The characters themselves are also written as walking contradictions. The punchy, choppy, back-and-forth dialogue, delivered without missing a beat, is one of the most accurate examples (that I’ve seen) of actual teen conversation. And yet, nobody in the show acts entirely...normal.
YOONJI: You should call him. He was cute.
LEXI: I think he might be a serial killer.
YOONJI: Oh, okay...Wait, were you done?
It seems like everyone is propelled not by morals but by unconscious motives—whether that be the disturbing thoughts in the back of the brain that most of us try to shut out, or the selfishness that exists beneath our superego. It’s pretty clear from the start of the play that none of the characters ever listen to each other or take each other seriously.
Knowing this, it would be far too easy for all the actresses to play their roles as, according to Yee, “vapid valley girls.” (A note that she adds to the character list actually warns against it.) So I was pleased to see that every supporting woman supplied the intricacies of her role with her own brand of intensity.
Niki Moon plays lead protagonist Lexi as spirited, street-smart, sharp-edged, and focused. Egotistical would be the wrong word, but her independence isolates her.
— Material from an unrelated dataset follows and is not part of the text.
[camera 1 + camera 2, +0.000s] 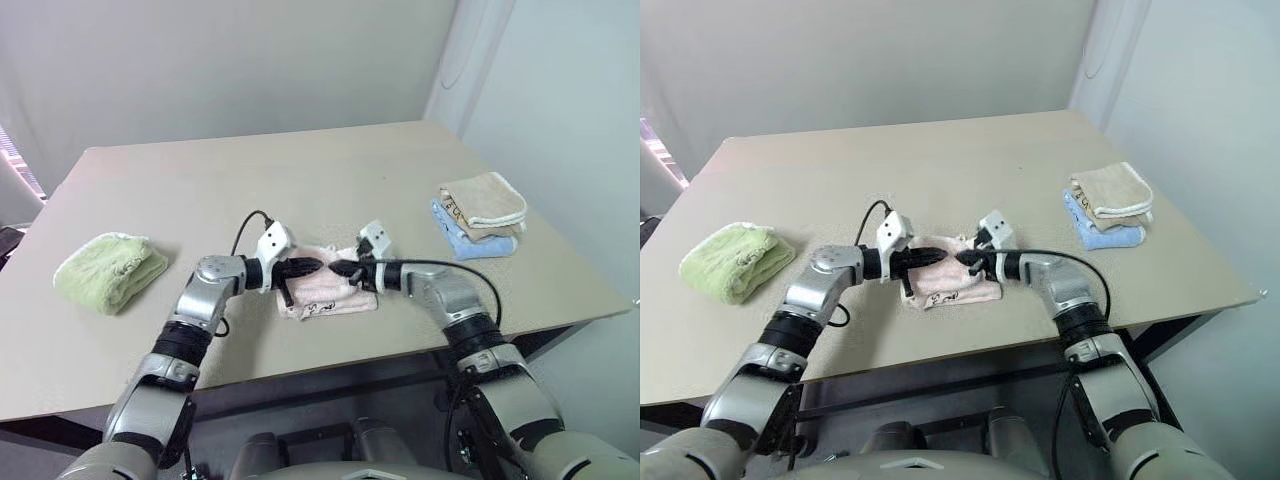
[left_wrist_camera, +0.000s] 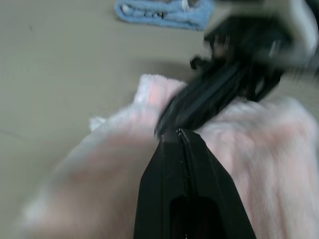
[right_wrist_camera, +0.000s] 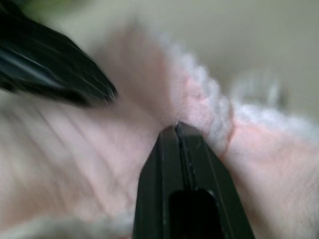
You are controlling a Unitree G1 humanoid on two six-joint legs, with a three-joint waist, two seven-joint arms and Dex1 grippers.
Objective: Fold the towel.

She doesn’t show vulnerability often, which makes the moments when she does all the more rewarding. Micaela David plays a motherly, defensive Jess, who clicks well with Moon’s Lexi. When the two share the stage, each complements the other in unexpected ways.
A wonderfully versatile Andrea Felix-Cervantes, as Yoonji, pulls off listlessness and recklessness equally well. Peppy social justice advocate Chloe (Chelsea Palmer) and obnoxious teenager Kayleigh (Larisa Palaniuk) play off their stereotypes, while mixing in a particular form of macabre humor that’ll occasionally make audience members double-take.
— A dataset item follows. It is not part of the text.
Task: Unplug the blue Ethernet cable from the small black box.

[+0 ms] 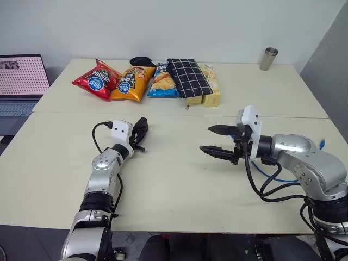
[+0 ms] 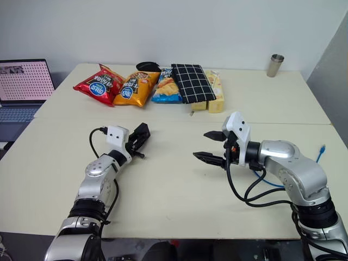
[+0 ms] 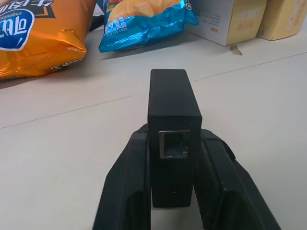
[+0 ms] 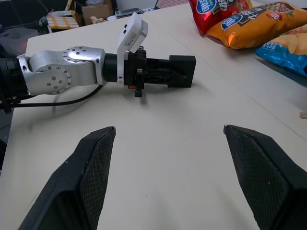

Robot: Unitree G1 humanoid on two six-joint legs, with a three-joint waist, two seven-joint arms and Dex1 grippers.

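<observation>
The small black box [image 3: 172,110] sits between the two fingers of my left gripper [image 1: 142,128], which is shut on it low over the table's left half. Its square port [image 3: 173,144] faces the wrist camera and has nothing in it. The right wrist view shows the same box [image 4: 182,71] at the end of the left arm. My right gripper [image 1: 205,138] hangs open and empty to the right of the box, pointing toward it, well apart from it. The blue Ethernet cable [image 2: 270,183] lies on the table behind my right arm, one end [image 2: 322,149] near the right edge.
Along the back lie red [image 1: 97,80], orange [image 1: 132,82] and blue [image 1: 162,80] snack bags, a checked pouch [image 1: 187,77] and yellow boxes [image 1: 212,92]. A metal cup [image 1: 268,58] stands far right. A laptop [image 1: 19,81] sits at the left.
</observation>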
Despite its disjointed nature, Hookman drops some bleak yet extremely direct present-day insight. And since the play utilizes unconventional storytelling anyway, it’s not afraid to state its case in a pretty shocking way.
On multiple occasions, the play draws harsh attention to the disadvantages society heaps on college-age girls. The discussion of rape culture (other potential trigger warnings include maiming and death) always requires careful treading, and yet Hookman does a lot more than tread. It shows, on multiple occasions and in detail, how the subject is too often trivialized in colleges—and victims blamed.
For a concept this simple, Hookman brings a lot to the table: thriller, drama, humor, blood. When I see plays, I tend to like to immerse myself in a perspective different from my own. But as a millennial watching a millennial-fueled piece (created by millennial-driven company 2x4BASH) it was still a pretty good mindf*ck. And I found the experience rewarding.
Though in all seriousness, in an era where the rift between millennials and their predecessors seems like one of the largest in recent history, a bold piece demonstrating the visceral side of our struggles isn’t so out of line.
(2x4BASH’s other production, Really Really, has a second round of performances this coming weekend and features some more cerebral, dark humor and millennial themes.)
Hookman runs Aug. 11-12. Really Really runs Aug 4, 5, 18 & 19.